**Task item:** Set down the first line below and each line after it, ending with the one that holds "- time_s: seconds". Pictures do not belong in the copy.

Items listed in a dataset:
________________________________________
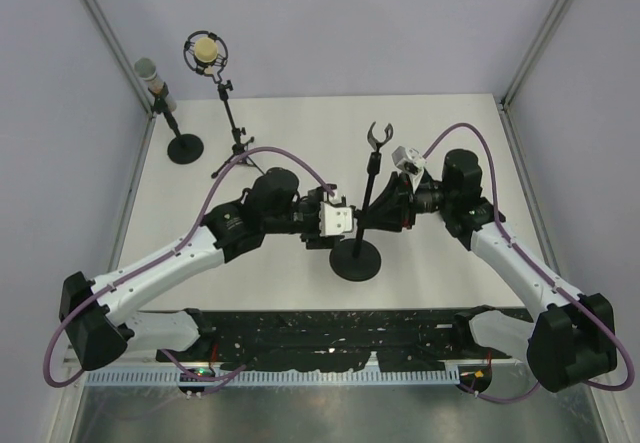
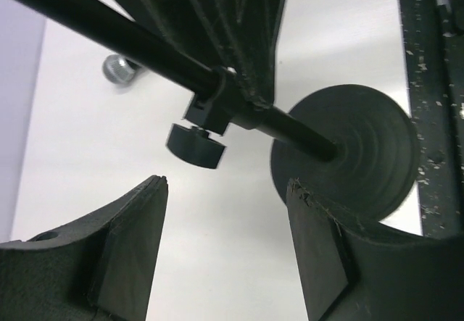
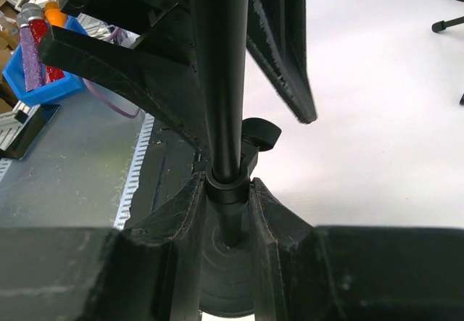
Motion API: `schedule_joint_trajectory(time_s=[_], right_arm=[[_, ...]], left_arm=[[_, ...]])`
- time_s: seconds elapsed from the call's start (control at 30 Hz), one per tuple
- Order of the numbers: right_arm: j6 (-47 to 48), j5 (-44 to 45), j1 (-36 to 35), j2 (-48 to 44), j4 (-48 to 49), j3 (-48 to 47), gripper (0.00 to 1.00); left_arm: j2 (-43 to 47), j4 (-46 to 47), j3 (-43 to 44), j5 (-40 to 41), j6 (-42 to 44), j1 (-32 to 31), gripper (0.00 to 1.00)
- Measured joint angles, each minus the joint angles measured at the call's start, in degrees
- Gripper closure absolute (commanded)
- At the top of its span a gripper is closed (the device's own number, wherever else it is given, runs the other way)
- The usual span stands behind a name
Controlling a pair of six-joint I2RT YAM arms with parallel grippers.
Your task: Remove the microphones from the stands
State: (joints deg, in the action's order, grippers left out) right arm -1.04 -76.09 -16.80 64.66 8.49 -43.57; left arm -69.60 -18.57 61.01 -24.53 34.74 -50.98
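The black stand has a round base (image 1: 356, 260), and its clip (image 1: 378, 135) at the top holds nothing. My right gripper (image 3: 227, 183) (image 1: 385, 211) is shut on the stand's pole (image 3: 221, 82) at a collar just above the base. My left gripper (image 2: 227, 183) (image 1: 345, 221) stands open beside the pole with only bare table between its fingers, near the clamp knob (image 2: 192, 145) and the base (image 2: 355, 147). A silver rounded object (image 2: 119, 69), which looks like the microphone's head, lies on the table beyond the pole. The left arm hides it in the top view.
Two other stands are at the back left: a round-based one with a grey microphone (image 1: 155, 78) and a tripod with a shock-mounted microphone (image 1: 205, 51). A black mat (image 1: 330, 338) runs along the near edge. A blue bin (image 3: 43, 67) sits off the table.
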Motion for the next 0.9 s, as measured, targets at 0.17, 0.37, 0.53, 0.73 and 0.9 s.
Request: schedule_joint_trajectory(time_s=[0.17, 0.37, 0.53, 0.73, 0.9], right_arm=[[-3.0, 0.0, 0.0, 0.5, 2.2, 0.0, 0.95], [-5.4, 0.0, 0.0, 1.0, 4.8, 0.0, 0.94], [-6.1, 0.1, 0.0, 1.5, 5.3, 0.0, 0.94], [-6.5, 0.0, 0.0, 1.5, 5.9, 0.0, 0.94], [-6.5, -0.4, 0.0, 1.5, 6.1, 0.2, 0.94]], left_arm=[[0.1, 4.7, -0.3, 6.9, 0.8, -0.5, 0.30], [0.1, 7.0, -0.3, 10.5, 3.0, -1.8, 0.31], [-0.2, 6.1, -0.2, 9.8, 3.9, -2.7, 0.39], [-1.5, 3.6, 1.5, 8.2, 5.2, -3.7, 0.52], [-1.9, 1.9, 3.3, 7.5, 6.0, -3.7, 0.59]])
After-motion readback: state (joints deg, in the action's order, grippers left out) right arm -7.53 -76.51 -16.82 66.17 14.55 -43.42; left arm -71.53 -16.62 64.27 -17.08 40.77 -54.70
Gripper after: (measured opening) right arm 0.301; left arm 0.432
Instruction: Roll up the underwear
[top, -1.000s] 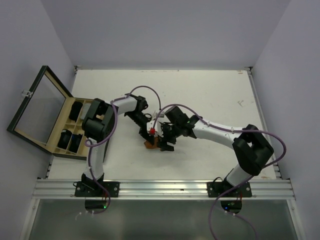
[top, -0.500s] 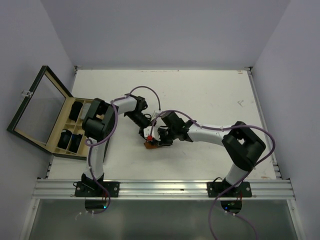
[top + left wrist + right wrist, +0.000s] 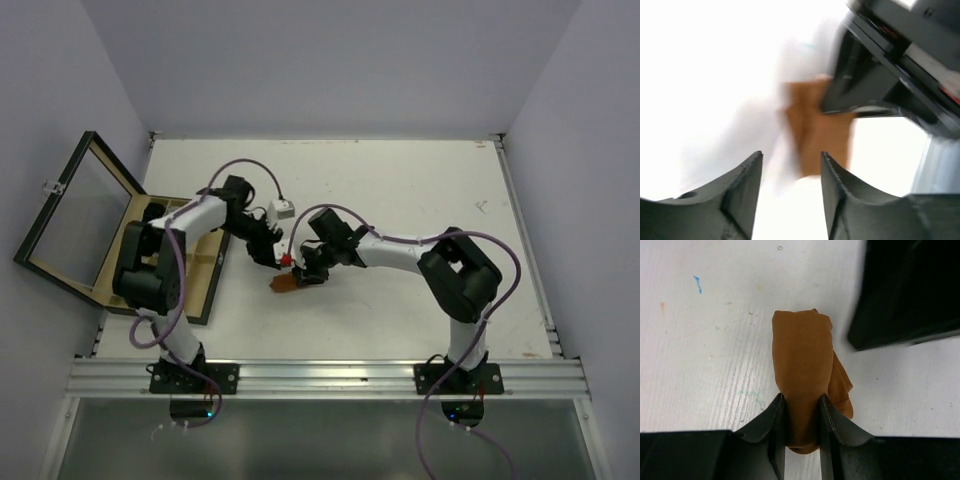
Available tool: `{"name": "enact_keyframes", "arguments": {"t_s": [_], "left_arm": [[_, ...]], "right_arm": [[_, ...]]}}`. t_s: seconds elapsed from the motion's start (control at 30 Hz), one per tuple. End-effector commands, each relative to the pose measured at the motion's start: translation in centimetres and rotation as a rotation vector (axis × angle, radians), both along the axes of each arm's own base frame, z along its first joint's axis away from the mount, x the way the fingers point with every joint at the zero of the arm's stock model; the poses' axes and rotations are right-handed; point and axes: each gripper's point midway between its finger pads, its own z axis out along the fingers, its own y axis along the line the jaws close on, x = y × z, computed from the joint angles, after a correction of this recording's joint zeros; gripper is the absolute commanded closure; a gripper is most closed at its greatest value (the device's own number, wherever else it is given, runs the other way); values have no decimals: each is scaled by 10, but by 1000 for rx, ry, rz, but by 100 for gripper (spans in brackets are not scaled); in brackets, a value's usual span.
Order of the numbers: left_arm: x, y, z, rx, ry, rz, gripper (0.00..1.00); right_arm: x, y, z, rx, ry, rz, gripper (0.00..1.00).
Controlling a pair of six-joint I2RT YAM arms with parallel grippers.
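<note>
Right claw (image 3: 801, 407) is clamped on the orange-brown underwear (image 3: 802, 355), a narrow bundle lying on the table (image 3: 700, 340), left of centre and nearer the near edge than the far one. I see my left claw (image 3: 791, 160) just beside it, jaws apart, holding nothing. At the table's left edge sits the box (image 3: 205, 290), lid up.
</note>
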Motion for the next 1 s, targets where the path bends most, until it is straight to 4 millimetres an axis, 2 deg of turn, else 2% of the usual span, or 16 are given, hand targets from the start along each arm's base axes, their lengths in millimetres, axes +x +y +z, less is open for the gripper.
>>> {"name": "enact_keyframes", "arguments": {"t_s": [0.0, 0.03, 0.1, 0.13, 0.2, 0.27, 0.33, 0.4, 0.43, 0.47, 0.53, 0.57, 0.67, 0.73, 0.8, 0.97], "left_arm": [[81, 40, 60, 15, -439, 185, 47], [79, 47, 77, 12, -498, 202, 44], [74, 62, 87, 40, -559, 209, 43], [64, 66, 97, 46, -604, 200, 43], [49, 72, 101, 70, -672, 154, 43], [24, 76, 102, 80, -750, 84, 40], [0, 81, 87, 127, -782, 21, 39], [-17, 76, 78, 175, -856, -75, 38], [-30, 75, 62, 191, -843, -103, 38], [-36, 60, 63, 171, -895, -160, 38], [-45, 52, 60, 179, -961, -188, 35], [-51, 39, 60, 154, -988, -230, 34], [-58, 24, 50, 159, -983, -287, 32], [-57, 20, 42, 180, -972, -292, 30], [-55, 7, 42, 168, -1002, -300, 29], [-49, -3, 21, 219, -1002, -324, 29]], "right_arm": [[-51, -43, -59, -243, 325, -41, 100], [-50, -42, -59, -247, 348, -57, 100], [-49, -38, -56, -248, 387, -72, 100], [-49, -39, -60, -259, 422, -90, 100], [-49, -36, -57, -262, 465, -100, 100], [-45, -34, -60, -270, 514, -133, 100], [-45, -33, -61, -274, 553, -150, 100], [-45, -33, -66, -280, 584, -161, 100], [-45, -32, -66, -281, 603, -170, 100], [-45, -32, -69, -287, 621, -177, 100], [-44, -32, -69, -285, 648, -189, 100], [-43, -32, -71, -286, 651, -198, 100], [-41, -34, -71, -284, 668, -214, 100], [-41, -36, -73, -286, 682, -220, 100], [-42, -36, -73, -282, 696, -223, 100], [-43, -35, -74, -281, 708, -219, 100]]}}
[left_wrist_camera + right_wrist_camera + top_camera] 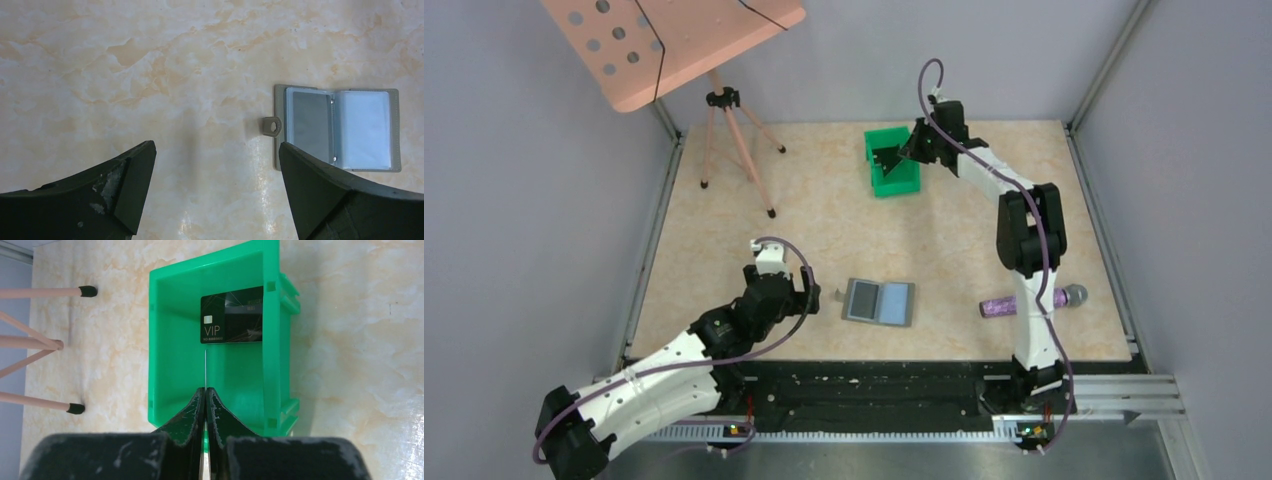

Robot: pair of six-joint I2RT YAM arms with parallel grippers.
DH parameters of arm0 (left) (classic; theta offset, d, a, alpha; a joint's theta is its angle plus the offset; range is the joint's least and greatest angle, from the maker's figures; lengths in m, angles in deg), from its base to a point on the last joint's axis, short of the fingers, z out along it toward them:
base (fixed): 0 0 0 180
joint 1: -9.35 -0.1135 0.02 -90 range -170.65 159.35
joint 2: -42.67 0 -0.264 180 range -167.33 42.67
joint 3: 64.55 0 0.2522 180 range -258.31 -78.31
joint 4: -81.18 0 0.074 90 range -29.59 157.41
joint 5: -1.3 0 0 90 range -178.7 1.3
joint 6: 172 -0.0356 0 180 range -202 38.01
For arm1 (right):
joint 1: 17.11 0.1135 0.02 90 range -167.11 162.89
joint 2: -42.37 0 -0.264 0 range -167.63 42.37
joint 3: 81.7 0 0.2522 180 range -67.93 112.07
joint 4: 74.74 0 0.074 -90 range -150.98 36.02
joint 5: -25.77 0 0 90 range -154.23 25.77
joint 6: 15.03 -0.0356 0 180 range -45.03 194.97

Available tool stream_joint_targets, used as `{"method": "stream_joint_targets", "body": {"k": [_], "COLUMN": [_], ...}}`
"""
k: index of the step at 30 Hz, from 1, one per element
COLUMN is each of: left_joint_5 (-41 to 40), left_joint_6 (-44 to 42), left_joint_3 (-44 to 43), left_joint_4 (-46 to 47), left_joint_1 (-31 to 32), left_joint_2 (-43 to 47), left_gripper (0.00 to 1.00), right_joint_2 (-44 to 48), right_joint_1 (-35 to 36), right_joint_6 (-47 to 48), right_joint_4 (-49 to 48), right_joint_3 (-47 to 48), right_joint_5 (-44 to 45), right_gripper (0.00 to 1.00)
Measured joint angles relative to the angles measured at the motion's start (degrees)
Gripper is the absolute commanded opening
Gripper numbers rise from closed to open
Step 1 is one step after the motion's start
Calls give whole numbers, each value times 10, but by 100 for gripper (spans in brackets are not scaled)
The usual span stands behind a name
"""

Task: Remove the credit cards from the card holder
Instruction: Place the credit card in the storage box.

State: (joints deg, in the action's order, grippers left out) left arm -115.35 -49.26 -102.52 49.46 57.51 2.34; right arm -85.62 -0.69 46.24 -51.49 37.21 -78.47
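Note:
The card holder (879,301) lies open and flat on the table, grey with clear sleeves; in the left wrist view (340,130) its left sleeve looks dark grey, its right one pale blue, and a snap tab sticks out left. My left gripper (812,298) is open and empty just left of it (216,145). My right gripper (889,158) is over the green bin (902,185), shut (205,388) on a thin card seen edge-on (205,367). A black VIP card (231,315) lies inside the bin (160,340).
A purple cylinder (1001,306) with a grey head lies by the right arm's base. A pink tripod (724,130) holding a perforated pink board (664,40) stands at the back left; its feet (87,290) are near the bin. Walls surround the table.

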Motion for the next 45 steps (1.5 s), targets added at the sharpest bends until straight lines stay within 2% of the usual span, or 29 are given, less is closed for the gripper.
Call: {"method": "stream_joint_targets", "body": {"k": [7, 16, 27, 37, 42, 45], "left_joint_5": [0, 0, 0, 0, 0, 0], "left_joint_6": [1, 1, 1, 1, 1, 1], "left_joint_3": [0, 0, 0, 0, 0, 0], "left_joint_4": [11, 12, 12, 12, 10, 7], "left_joint_1": [0, 0, 0, 0, 0, 0], "left_joint_2": [0, 1, 1, 1, 1, 1], "left_gripper": [99, 99, 99, 99, 99, 99], "right_joint_2": [-9, -76, -113, -140, -143, -143], "right_joint_1": [0, 0, 0, 0, -1, -1], "right_joint_6": [-5, -16, -36, -50, -50, -50], "right_joint_4": [-4, 2, 3, -2, -2, -2], "right_joint_3": [28, 101, 151, 161, 161, 162], "right_joint_5": [3, 0, -9, -17, -14, -12], "right_gripper": [0, 0, 0, 0, 6, 18]}}
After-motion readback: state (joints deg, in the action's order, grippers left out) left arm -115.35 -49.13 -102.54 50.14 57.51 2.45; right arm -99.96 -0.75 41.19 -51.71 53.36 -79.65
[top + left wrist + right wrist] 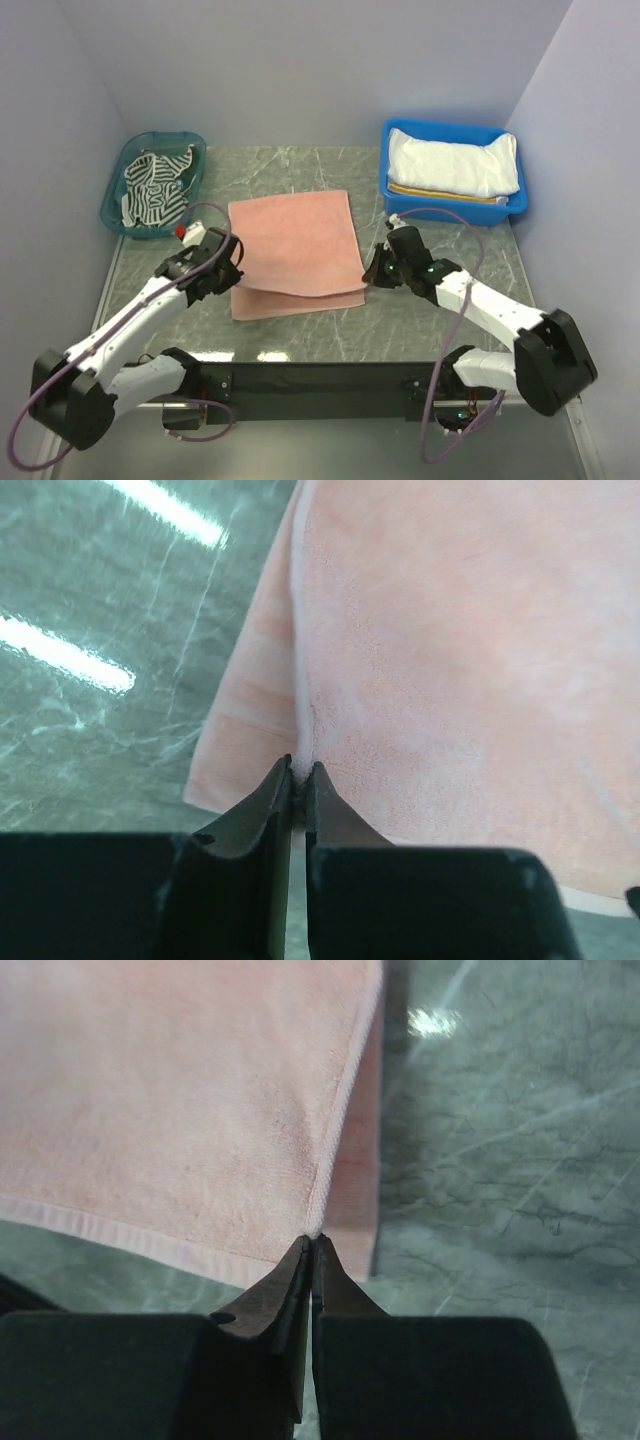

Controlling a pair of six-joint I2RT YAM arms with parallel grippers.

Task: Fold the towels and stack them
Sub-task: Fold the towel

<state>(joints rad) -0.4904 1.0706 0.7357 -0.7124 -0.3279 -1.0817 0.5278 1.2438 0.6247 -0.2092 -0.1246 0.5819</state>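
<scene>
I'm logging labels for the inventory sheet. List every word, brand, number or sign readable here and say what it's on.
None: no text can be read in any view. The salmon towel, teal basket, blue bin and table carry no words, labels or numbers; the striped towel shows only stripes.
</scene>
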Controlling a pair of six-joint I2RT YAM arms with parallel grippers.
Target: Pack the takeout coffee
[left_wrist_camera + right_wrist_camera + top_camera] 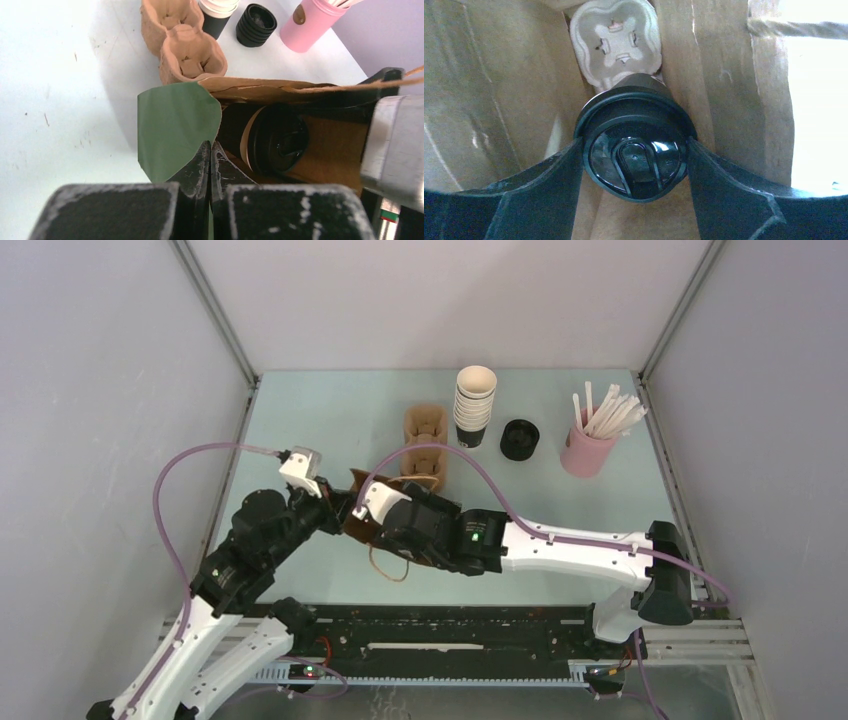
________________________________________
**Response to the task:**
Motion API: `schedule_joint_trajectory(time_s=[_], right_arm=[[_, ...]], left_arm=[[_, ...]])`
- time_s: seconds elapsed from the call's start (control at 30 Hz), one per tuple

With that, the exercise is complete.